== Segment start ==

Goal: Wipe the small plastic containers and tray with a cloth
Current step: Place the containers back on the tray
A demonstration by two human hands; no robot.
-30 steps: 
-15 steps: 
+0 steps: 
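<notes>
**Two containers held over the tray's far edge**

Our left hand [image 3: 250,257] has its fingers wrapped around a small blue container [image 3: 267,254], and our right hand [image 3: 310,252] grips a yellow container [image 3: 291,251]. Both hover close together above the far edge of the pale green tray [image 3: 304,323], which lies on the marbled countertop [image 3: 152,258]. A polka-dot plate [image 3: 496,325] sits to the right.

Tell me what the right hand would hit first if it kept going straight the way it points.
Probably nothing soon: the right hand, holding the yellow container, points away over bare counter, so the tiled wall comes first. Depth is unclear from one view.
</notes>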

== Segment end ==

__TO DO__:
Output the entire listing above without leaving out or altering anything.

__RESULT__:
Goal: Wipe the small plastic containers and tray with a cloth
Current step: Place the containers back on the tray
A demonstration by two human hands; no robot.
-30 steps: 
-15 steps: 
+0 steps: 
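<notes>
**Two containers held over the tray's far edge**

Our left hand [image 3: 250,257] has its fingers wrapped around a small blue container [image 3: 267,254], and our right hand [image 3: 310,252] grips a yellow container [image 3: 291,251]. Both hover close together above the far edge of the pale green tray [image 3: 304,323], which lies on the marbled countertop [image 3: 152,258]. A polka-dot plate [image 3: 496,325] sits to the right.

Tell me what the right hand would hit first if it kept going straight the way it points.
Probably nothing soon: the right hand, holding the yellow container, points away over bare counter, so the tiled wall comes first. Depth is unclear from one view.
</notes>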

What appears above is the full answer.